▶ **What this task involves**:
Gather the lines below that include the string "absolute", copying each in full.

++++ Data

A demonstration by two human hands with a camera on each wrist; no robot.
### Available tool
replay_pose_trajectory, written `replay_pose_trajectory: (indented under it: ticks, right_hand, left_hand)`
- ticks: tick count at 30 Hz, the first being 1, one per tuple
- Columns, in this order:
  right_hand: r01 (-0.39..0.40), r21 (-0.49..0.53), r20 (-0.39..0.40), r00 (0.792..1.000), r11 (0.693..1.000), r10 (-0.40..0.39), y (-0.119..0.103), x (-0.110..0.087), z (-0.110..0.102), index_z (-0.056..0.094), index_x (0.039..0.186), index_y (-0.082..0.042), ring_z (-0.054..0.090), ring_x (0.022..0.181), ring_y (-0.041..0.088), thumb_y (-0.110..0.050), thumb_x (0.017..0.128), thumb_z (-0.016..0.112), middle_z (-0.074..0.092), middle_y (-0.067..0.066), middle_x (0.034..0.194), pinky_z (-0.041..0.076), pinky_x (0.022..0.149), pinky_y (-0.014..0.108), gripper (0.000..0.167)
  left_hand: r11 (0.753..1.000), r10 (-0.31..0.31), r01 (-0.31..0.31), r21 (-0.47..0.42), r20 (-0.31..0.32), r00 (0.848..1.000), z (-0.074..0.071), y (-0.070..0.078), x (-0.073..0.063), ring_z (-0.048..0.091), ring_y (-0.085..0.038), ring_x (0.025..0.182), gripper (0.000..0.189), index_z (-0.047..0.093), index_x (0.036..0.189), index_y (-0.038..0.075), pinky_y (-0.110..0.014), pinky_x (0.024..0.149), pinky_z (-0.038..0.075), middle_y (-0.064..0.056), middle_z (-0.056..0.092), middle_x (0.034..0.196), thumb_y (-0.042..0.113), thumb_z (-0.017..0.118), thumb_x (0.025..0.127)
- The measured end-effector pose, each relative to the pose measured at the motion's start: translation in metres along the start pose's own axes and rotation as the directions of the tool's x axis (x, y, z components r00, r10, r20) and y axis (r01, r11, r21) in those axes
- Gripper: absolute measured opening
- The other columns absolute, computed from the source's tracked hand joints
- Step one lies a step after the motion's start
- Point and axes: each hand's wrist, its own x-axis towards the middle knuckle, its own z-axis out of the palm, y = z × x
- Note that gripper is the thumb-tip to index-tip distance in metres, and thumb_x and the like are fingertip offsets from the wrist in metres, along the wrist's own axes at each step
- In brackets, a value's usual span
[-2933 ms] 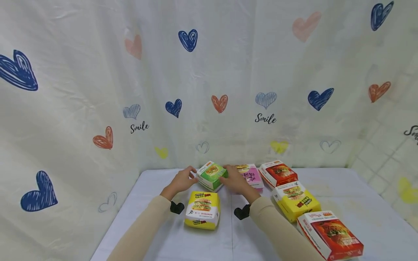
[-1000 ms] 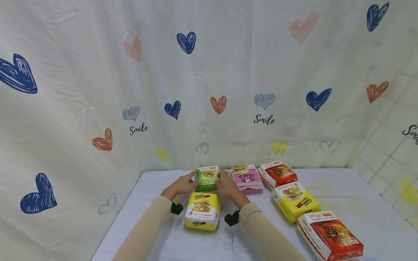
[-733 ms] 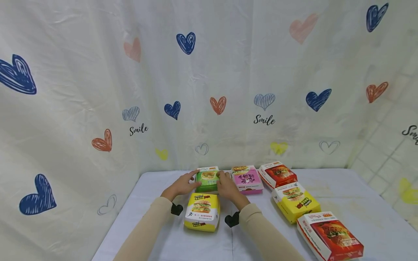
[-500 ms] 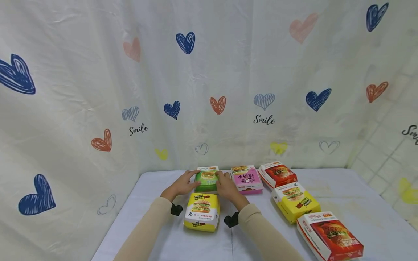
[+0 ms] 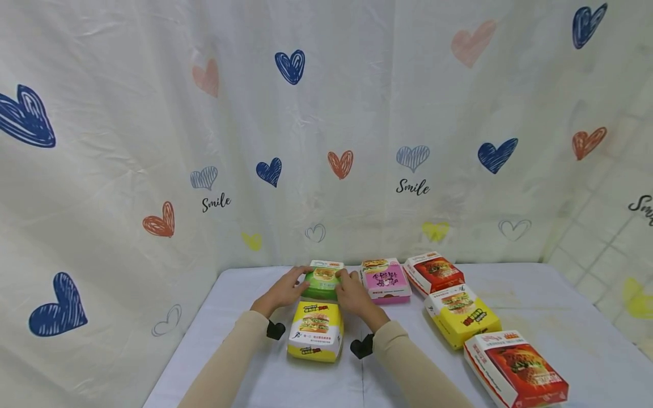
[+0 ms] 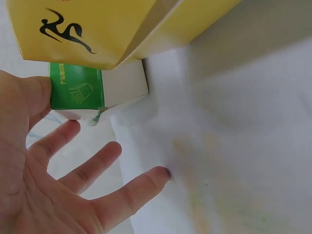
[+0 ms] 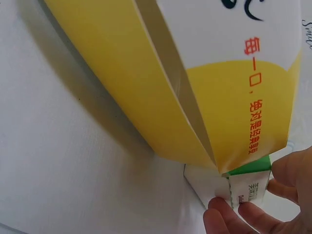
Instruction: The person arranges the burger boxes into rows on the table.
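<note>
At the back of the table a green and white burger box (image 5: 323, 276) lies between my two hands. My left hand (image 5: 283, 291) holds its left side, thumb and index finger at the edge while the other fingers (image 6: 129, 195) spread free. On the right side, my right hand (image 5: 355, 296) grips it with the thumb above and the fingertips (image 7: 222, 207) against the side wall. Directly in front of the green box, between the forearms, sits a yellow and white burger box (image 5: 316, 331), which covers part of the green one in both wrist views.
Right of the green box stands a pink burger box (image 5: 385, 280). Beyond it a slanting row runs toward the front right: a red box (image 5: 435, 271), another yellow box (image 5: 463, 314) and a larger red box (image 5: 516, 368). A heart-printed curtain (image 5: 367, 215) hangs behind the white-covered table (image 5: 245, 362).
Since the earliest frame, the green box has turned from slanted to nearly square behind the yellow box, and my right hand has shifted left with it. In the last half second it turns slightly.
</note>
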Motion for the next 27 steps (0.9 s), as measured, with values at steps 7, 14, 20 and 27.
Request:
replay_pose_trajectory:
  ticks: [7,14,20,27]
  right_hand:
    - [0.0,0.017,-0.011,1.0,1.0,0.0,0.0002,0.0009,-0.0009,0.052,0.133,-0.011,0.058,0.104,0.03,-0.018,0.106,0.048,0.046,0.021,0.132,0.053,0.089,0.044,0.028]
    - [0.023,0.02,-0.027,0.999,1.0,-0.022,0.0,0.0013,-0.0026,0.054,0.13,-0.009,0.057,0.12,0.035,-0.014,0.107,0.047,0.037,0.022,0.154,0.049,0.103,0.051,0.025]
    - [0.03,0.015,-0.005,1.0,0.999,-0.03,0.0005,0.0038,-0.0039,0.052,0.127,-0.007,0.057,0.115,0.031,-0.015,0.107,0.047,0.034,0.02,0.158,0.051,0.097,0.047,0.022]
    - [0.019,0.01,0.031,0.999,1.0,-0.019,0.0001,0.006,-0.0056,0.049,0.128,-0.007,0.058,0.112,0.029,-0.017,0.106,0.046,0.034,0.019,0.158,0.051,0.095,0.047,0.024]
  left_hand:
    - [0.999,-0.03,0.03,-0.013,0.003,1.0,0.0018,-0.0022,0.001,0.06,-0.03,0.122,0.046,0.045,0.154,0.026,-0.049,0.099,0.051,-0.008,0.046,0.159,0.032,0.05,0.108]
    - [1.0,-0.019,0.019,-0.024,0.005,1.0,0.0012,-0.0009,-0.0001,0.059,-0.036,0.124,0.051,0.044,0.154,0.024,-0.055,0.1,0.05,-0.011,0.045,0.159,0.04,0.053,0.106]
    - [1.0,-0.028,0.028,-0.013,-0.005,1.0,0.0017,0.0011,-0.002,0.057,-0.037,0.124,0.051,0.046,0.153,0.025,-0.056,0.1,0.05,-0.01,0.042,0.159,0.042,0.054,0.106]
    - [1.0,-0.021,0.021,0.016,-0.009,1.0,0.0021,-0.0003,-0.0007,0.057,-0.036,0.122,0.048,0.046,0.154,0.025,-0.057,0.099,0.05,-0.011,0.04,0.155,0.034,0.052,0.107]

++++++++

▶ **Exercise answer**:
- Gripper: absolute measured opening
- The other columns absolute, computed from the source's tracked hand joints

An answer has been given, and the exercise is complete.